The fabricating artisan faced the problem of stabilising reinserted right central and lateral incisor teeth in a presumed crowded dentition. Presumption of such crowding in the Phoenician case is reasonable in the light of research showing dental crowding is most common in the mandibular anterior region, worsening with age.40,41 A classic Angle Class III skeletal arrangement often results in an anterior flat arch curve. Natural anterior crowding in this Phoenician case would have been accentuated by drifting of teeth associated with periodontal disease, a common condition in ancient dentitions.42 To maximise stability, rather than attempt to reproduce the original crowded arch, the artisan chose to narrow the pontic teeth. This facilitated flattening of the arch of the bridge, in keeping with the presumed occlusion of the upper arch.

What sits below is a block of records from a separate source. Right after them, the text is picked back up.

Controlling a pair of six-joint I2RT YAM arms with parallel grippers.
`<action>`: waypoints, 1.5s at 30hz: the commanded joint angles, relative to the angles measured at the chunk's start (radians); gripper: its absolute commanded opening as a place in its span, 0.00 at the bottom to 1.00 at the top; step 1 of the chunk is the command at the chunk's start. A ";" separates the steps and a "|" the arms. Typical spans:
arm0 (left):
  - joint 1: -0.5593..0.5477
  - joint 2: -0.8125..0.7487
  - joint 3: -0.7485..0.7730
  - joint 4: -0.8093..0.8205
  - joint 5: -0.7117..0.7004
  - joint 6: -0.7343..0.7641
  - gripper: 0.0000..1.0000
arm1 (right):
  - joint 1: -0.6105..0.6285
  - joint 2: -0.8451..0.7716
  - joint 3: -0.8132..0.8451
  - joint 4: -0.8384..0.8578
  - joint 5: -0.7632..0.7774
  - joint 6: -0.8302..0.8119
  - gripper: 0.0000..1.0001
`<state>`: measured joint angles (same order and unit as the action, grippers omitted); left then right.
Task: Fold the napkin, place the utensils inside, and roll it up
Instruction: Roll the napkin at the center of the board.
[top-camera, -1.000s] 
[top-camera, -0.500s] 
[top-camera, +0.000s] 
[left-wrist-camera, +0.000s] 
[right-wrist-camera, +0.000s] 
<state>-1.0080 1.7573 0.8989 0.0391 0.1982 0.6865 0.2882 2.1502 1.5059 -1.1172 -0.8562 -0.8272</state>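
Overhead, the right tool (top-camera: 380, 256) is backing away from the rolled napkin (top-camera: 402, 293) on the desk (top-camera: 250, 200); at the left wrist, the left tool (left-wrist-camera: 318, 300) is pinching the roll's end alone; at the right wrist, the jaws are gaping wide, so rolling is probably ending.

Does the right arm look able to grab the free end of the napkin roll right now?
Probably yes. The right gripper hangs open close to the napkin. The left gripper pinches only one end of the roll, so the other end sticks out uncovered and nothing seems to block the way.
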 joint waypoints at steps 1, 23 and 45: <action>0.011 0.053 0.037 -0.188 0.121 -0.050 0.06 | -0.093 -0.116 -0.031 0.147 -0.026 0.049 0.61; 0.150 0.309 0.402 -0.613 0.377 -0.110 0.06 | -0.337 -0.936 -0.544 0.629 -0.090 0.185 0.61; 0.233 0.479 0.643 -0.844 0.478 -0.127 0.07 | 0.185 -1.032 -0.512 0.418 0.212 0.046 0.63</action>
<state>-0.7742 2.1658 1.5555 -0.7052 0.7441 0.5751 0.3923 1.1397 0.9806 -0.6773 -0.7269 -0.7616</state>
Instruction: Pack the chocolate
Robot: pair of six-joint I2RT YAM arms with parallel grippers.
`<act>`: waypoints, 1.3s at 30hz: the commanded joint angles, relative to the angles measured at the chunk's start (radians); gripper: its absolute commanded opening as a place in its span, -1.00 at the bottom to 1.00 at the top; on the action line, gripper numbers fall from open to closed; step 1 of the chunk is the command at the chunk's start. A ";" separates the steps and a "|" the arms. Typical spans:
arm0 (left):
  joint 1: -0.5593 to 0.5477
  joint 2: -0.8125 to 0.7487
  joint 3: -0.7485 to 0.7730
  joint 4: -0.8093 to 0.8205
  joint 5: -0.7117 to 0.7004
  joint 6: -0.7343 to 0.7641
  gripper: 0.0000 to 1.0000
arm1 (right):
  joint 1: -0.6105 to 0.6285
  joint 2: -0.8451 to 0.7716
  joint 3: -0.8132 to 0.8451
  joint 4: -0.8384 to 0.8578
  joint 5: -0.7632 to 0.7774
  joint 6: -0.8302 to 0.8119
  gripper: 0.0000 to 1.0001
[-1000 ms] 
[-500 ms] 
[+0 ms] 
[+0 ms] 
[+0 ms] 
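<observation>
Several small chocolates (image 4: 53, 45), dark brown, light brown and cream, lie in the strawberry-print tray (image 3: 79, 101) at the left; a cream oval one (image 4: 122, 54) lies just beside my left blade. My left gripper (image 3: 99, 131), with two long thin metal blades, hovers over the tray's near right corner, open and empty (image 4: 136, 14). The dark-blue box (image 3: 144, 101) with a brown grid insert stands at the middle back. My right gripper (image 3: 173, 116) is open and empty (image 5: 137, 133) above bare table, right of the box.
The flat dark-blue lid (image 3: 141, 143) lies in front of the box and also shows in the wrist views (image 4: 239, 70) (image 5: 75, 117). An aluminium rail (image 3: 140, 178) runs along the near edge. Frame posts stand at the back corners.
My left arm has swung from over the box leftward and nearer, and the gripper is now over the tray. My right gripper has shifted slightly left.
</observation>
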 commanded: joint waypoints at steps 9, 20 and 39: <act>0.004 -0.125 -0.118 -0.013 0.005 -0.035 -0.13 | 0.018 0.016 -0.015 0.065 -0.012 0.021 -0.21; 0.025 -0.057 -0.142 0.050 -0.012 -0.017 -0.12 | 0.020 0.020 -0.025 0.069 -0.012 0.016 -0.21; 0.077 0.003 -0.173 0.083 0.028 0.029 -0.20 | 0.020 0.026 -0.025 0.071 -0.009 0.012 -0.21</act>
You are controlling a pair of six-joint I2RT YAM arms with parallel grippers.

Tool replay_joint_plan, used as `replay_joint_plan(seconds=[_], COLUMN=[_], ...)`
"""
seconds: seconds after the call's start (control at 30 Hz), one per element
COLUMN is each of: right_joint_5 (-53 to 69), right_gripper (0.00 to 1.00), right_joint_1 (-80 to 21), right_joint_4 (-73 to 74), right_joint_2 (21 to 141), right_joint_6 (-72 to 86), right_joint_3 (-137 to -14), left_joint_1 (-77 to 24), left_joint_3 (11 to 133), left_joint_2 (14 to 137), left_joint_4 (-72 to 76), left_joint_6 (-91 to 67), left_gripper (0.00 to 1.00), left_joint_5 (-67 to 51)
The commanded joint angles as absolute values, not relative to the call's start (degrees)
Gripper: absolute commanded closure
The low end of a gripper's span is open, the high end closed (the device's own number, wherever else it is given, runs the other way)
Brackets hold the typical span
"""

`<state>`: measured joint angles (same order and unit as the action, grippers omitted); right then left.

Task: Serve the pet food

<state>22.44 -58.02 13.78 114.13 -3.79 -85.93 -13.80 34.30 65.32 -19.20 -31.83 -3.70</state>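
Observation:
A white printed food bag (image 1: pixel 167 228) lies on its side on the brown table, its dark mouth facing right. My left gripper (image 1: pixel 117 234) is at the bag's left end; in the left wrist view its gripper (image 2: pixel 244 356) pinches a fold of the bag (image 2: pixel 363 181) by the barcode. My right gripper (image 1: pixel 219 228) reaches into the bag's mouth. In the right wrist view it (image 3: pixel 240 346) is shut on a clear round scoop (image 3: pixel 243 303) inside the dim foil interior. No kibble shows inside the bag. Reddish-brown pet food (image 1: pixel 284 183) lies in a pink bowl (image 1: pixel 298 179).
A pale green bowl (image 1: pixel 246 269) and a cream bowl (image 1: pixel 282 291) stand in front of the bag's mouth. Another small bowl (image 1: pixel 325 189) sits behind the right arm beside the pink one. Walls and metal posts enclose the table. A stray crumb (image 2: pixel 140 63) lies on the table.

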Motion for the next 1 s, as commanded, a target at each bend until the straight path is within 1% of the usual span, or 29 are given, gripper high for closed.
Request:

The design embodied aspects of Etruscan and Egyptian dental techniques.12 This is very likely deliberate and a reflection of the cultural contacts and borrowings among these various peoples. Etruria very likely was the origin of the feasibility of replacing lost teeth. However, lacking the Etruscan technology of cold welding gold plate, the Phoenicians adapted what they had very likely already learnt from the Egyptians, the use of gold wire for splinting loose teeth.4,25

Conclusion

The Gaillardot dental appliance was fabricated to retain the reinserted mandibular right central and lateral incisor teeth that had probably succumbed to periodontal disease. The fabricating artisan reused the original teeth and, by reducing the width of the reinserted teeth, maximised bridge stability by eliminating the perceived crowding. A straightened, more mutually supporting tooth arrangement, would have lessened the load on supporting abutments, also most likely loosened by periodontal disease. The technique consequently produced the most stable result possible for both replaced teeth and abutments. If, as claimed, the abutment teeth had at some stage been removed from the appliance, they were returned to their correct positions, as indicated by the pronounced mesial-incisal wear of the canines; the reverse of that seen in the Angle Class I tooth arrangement due to the Class III nature of the Phoenician's occlusion. The precise adaptation of the encircling gold wire is also evidence of the correct positioning of the canine teeth. While aesthetics had been the primary function of Etruscan dental appliances,2,3 the Phoenician design produced the most effective dental appliance for mastication recovered to date from antiquity.